ORBETELLO – «Ormai è una costante, quasi una cifra stilistica che contraddistingue questo secondo mandato della Giunta Casamenti: tutti scontenti, tutti che si lamentano» a dirlo il consiglio direttivo di Orbetello bene comune.
«A distanza del suffragio totalitario del 2021 con oltre il 72% dei consensi, la situazione sta letteralmente esplodendo sotto i colpi dei cittadini: a Talamone hanno intrapreso il percorso per lasciare il Comune di Orbetello e trasferirsi sotto Magliano in Toscana; a Fonteblanda si sta minacciando la stessa scelta, ad Albinia lo stato di degrado in cui versa il paese ha spinto la nascita di Comitati per cercare di mettere riparo ai problemi esistenti ed alle “dimenticanze” croniche delle varie Giunte Municipali come per esempio iniziative per promuovere “dal basso” un decoroso arredo urbano, adeguato alla vocazione che Albinia dovrebbe esaltare, ovvero quella turistica o quella per la realizzazione della strada di collegamento con Casa Brancazzi; Albinia addirittura potrebbe anche candidarsi per costituire un “Comune Tutto Suo” se volesse, questa sarebbe davvero una ciliegina su una torta dura da digerire, avendo potuto contare fino a poco fa due esponenti nella Giunta, Vicesindaco e Assessore all’Ambiente, con i risultati che sono sotto gli occhi di tutti».
«Ad Orbetello la situazione è in ebollizione dall’estate 2024, a seguito della “non posizione” sulla Laguna ereditata e mantenuta testardamente dal sindaco, che ha fatto andare su tutte le furie i cittadini – prosegue la nota -; da quelle proteste ha preso vita il nostro Comitato, al quale si è aggiunta la “scesa in campo” di Domenico Covitto per il ruolo di sindaco alle prossime elezioni Amministrative, che non fa mancare in nessuna occasione le sue taglienti opinioni sull’incapacità gestionale (per noi di Obc – Orbetello bene comune, anche politica) dell’attuale Giunta».
«Questo è il quadro generale, dove tutto accade senza che il sindaco e la sua Giunta si degnino di organizzare incontri pubblici per affrontare i problemi che i cittadini riscontrano o partecipino a incontri organizzati da terzi per discutere apertamente e mostrare almeno comprensione.

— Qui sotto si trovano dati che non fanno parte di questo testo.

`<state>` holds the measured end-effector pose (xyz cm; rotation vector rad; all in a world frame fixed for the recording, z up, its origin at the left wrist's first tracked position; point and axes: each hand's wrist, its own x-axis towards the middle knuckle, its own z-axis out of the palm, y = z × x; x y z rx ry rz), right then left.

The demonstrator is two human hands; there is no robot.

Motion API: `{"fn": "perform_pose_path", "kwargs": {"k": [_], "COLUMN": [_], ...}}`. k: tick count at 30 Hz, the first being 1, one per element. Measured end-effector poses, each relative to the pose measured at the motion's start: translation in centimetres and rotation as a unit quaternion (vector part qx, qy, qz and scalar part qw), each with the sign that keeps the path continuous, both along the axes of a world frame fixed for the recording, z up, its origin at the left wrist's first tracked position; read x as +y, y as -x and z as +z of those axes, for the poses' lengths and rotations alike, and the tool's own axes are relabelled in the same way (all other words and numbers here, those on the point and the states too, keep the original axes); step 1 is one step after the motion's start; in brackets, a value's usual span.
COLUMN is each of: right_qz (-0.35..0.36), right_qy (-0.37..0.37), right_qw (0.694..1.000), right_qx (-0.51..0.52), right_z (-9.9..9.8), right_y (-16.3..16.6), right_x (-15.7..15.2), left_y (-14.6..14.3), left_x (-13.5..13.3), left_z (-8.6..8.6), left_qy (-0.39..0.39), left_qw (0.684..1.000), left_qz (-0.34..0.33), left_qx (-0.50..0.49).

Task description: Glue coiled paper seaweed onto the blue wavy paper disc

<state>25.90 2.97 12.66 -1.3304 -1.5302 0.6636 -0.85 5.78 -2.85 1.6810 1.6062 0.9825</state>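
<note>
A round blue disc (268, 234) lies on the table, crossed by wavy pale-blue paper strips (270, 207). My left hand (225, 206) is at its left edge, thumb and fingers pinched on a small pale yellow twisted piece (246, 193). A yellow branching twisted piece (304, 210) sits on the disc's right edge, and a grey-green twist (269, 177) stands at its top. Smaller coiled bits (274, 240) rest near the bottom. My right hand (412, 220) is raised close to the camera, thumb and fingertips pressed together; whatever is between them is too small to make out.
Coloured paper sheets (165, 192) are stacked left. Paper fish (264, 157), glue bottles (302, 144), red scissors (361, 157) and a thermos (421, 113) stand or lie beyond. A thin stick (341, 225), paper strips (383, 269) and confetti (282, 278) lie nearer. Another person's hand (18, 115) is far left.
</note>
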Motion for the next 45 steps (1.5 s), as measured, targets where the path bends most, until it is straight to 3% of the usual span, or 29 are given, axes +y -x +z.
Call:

Non lo ritengono necessario quindi, anche perché hanno recentemente avuto la conferma “che va tutto bene” alle Elezioni Regionali, dove proprio nelle frazioni di Talamone, Fonteblanda ed Albinia hanno riscosso comunque consensi» si legge ancora nella nota stampa del “Comitato civico per la per la rinascita del territorio del Comune di Orbetello”.
«Questa contraddizione è emersa anche in un incontro pubblico del nostro Comitato dove abbiamo ospitato una delegazione dei Cittadini di Talamone, unitamente però alla rappresentazione puntuale delle effettive e sostanziali motivazioni che hanno innescato il percorso di separazione da Orbetello. Ora si muove anche Fonteblanda, tutti vogliono andare con Magliano in Toscana (forse perché oggi si nota la “distanza abissale” dal comportamento fra il sindaco Gabriele Fusini e Andrea Casamenti, ma poi i sindaci cambiano!), quindi hanno perso le speranze per una rinascita del Comune di Orbetello?».
«A leggere i giornali in questi giorni, con la “disponibilità di Casamenti” per un suo terzo mandato c’è da concordare con loro, ma l’anomalia non è lui che si mette a disposizione, ma gli altri esponenti politici orbetellani (intendiamo del Comune di Orbetello) da destra a sinistra, i membri della sua giunta che in privato esprimono diversi “mal di pancia” a restare in silenzio. Evidenziamo l’intervento di oggi del gruppo “giovani Dem” con Matteo Porta, che fortunatamente riprende i temi lanciati da OBC e si esprime in maniera chiara e diretta, confermando tutte le nostre considerazioni esposte in premessa».
«Obc farà la sua parte e si fa promotore per incontrare al più presto il Comitato di Fonteblanda, così come fatto con quello di Talamone e come sta già facendo da mesi con il tessuto Associativo di Albinia, sicuro che ci si possa confrontare serenamente, discutere sui motivi che li spingono anche solo a dichiarare queste intenzioni, cercando insieme di ritrovare, fra cittadini che si confrontano, dei denominatori comuni su cui concordare una vera rinascita del nostro Comune».